Exercise directions
Pick out the lines below with "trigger" and list them.

Saved data entries:
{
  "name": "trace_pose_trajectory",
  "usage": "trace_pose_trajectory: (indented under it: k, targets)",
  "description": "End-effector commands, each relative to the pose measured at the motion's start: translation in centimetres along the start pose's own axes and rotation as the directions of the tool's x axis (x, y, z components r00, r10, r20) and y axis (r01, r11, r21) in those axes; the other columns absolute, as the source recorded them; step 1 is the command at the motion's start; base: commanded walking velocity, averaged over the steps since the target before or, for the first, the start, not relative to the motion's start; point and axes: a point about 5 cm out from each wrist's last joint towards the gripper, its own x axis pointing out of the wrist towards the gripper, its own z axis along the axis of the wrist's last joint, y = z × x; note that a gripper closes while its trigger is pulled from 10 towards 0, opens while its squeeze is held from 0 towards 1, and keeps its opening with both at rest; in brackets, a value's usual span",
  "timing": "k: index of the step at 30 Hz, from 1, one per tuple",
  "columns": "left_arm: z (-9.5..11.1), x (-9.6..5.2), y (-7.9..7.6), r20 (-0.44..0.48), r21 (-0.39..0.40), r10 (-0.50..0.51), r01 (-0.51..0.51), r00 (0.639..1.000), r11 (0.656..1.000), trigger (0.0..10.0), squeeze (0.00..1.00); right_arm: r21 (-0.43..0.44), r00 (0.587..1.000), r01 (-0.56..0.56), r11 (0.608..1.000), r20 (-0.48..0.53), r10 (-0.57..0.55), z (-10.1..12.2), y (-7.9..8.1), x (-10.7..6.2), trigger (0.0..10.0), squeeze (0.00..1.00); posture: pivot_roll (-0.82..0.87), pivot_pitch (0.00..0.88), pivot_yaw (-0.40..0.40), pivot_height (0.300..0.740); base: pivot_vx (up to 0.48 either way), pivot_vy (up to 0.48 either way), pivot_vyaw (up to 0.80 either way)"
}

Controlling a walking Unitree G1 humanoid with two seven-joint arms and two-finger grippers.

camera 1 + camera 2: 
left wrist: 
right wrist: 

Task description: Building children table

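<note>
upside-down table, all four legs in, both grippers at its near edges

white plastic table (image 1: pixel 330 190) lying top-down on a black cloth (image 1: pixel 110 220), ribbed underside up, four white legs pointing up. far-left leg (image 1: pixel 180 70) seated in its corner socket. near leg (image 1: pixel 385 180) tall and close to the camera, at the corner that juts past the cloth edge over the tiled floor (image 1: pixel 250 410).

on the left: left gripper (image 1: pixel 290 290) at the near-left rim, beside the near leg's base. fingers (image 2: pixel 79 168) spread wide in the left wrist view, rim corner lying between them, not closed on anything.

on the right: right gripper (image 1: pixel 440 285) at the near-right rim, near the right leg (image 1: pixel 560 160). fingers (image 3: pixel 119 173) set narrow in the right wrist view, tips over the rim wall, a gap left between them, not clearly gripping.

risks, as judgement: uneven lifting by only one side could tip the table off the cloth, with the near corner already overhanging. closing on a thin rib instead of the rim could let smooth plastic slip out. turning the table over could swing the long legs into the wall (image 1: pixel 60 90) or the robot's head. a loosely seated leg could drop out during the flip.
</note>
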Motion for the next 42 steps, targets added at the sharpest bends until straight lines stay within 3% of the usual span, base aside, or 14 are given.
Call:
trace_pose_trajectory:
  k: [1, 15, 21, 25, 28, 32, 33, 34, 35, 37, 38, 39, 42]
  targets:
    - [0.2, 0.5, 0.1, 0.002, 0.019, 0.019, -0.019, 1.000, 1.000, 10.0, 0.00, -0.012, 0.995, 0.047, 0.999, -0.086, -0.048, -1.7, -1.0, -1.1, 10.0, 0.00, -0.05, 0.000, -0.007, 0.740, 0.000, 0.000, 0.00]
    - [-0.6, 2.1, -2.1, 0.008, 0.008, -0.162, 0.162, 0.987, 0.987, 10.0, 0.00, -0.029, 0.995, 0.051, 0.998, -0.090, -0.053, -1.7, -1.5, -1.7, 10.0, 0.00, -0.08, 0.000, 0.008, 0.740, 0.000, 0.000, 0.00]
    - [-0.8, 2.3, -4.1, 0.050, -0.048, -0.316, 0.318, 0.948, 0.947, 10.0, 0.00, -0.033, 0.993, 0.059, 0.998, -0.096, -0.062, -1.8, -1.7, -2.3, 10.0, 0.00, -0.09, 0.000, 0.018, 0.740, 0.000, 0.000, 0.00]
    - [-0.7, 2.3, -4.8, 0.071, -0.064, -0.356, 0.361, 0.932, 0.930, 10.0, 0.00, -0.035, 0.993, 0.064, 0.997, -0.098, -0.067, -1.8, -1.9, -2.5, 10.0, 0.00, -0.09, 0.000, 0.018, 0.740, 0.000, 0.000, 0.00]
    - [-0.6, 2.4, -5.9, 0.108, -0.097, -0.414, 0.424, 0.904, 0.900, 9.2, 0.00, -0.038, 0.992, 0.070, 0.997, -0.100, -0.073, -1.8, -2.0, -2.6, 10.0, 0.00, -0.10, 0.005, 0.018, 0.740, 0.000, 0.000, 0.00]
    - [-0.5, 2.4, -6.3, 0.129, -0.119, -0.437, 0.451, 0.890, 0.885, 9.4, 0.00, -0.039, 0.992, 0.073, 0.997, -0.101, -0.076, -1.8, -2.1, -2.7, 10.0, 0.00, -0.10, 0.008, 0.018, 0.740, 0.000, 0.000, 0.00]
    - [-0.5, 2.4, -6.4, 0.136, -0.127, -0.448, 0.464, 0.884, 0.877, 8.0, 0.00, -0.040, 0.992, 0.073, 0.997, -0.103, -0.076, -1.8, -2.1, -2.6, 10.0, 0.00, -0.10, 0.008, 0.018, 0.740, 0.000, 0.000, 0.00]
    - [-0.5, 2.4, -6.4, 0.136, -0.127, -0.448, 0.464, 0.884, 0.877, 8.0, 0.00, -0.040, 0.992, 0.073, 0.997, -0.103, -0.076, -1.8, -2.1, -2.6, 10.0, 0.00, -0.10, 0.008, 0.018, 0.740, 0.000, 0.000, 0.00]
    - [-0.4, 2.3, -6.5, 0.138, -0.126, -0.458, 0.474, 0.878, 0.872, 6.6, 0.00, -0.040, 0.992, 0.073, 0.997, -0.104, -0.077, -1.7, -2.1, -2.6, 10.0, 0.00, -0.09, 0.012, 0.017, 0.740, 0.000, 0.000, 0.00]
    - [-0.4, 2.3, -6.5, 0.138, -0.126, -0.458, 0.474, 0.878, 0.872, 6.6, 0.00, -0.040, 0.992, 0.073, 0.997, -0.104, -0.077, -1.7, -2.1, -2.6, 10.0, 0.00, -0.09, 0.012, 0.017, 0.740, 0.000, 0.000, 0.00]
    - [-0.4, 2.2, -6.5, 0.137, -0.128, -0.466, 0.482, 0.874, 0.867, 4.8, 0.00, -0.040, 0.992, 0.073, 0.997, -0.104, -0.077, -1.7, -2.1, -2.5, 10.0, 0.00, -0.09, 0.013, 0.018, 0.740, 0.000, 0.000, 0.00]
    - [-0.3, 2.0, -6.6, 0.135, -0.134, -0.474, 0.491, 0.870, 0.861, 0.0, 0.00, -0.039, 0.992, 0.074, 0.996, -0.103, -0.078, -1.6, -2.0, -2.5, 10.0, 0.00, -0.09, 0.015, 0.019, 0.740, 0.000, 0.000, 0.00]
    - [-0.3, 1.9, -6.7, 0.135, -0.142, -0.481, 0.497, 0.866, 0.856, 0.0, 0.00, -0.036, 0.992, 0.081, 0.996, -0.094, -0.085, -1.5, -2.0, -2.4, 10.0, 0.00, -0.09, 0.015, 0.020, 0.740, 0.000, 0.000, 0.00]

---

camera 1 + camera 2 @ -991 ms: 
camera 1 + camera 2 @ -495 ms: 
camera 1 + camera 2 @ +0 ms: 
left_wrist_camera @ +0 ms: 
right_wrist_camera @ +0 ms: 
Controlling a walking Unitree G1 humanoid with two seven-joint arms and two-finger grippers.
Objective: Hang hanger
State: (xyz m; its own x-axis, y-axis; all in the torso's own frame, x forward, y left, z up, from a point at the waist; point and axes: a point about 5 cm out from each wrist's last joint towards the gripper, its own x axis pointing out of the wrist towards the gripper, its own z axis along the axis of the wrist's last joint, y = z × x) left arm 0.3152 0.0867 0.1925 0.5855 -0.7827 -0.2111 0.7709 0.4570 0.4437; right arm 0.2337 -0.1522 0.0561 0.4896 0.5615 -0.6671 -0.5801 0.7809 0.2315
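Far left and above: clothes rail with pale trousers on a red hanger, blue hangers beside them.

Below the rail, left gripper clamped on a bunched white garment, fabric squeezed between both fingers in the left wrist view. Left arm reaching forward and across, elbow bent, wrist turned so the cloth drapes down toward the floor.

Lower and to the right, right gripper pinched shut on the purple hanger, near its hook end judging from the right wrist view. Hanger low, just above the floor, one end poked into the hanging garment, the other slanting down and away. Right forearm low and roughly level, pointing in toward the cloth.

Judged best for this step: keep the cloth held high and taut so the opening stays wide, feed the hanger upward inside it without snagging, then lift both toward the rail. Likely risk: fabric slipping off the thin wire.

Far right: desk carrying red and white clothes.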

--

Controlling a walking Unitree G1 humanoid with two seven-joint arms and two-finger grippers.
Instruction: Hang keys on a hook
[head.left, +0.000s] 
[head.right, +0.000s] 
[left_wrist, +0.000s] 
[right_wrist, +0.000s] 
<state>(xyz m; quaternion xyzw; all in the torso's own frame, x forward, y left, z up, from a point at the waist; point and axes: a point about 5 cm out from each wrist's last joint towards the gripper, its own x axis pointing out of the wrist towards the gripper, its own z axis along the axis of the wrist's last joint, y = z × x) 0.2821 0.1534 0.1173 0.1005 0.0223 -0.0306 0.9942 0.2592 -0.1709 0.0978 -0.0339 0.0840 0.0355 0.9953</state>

Expected output
  "description": "End-effector commands, each relative to the pose measured at the motion's start: translation in centimetres along the start pose's own axes and rotation as the directions of the tool's x axis (x, y, z components r00, r10, r20) and y axis (r01, r11, r21) in those axes; the other columns absolute, as the source recorded them; step 1 is the command at the motion's start; base: commanded walking velocity, averaged over the steps since the target before or, for the first, the start, not relative to the motion's start; point and axes: a point about 5 cm out from each wrist's last joint towards the gripper, its own x axis pointing out of the wrist towards the gripper, its own z axis along the axis of the wrist's last joint, y = z × x; note that a gripper closes while its trigger is pulled from 10 towards 0, opens while its squeeze is held from 0 towards 1, and keeps its opening with both at rest; in brackets, a value's usual span",
  "columns": "left_arm: z (-9.5..11.1), x (-9.6..5.2), y (-7.9..7.6), r20 (-0.44..0.48), r21 (-0.39..0.40), r10 (-0.50..0.51), r01 (-0.51..0.51), r00 (0.639..1.000), r11 (0.656..1.000), trigger (0.0..10.0), squeeze (0.00..1.00); right_arm: r21 (-0.43..0.44), r00 (0.587..1.000), r01 (-0.56..0.56), r11 (0.608..1.000), r20 (-0.48..0.53), r10 (-0.57..0.55), z (-10.1..12.2), y (-7.9..8.1), x (-10.7..6.2), trigger (0.0..10.0), squeeze (0.00..1.00); posture: pivot_roll (-0.82..0.87), pivot_pitch (0.00..0.88), pivot_yaw (-0.40..0.40), pivot_height (0.300..0.740); base: pivot_vx (up to 0.48 either way), pivot_vy (up to 0.48 either way), pivot_vyaw (up to 0.80 either way)"

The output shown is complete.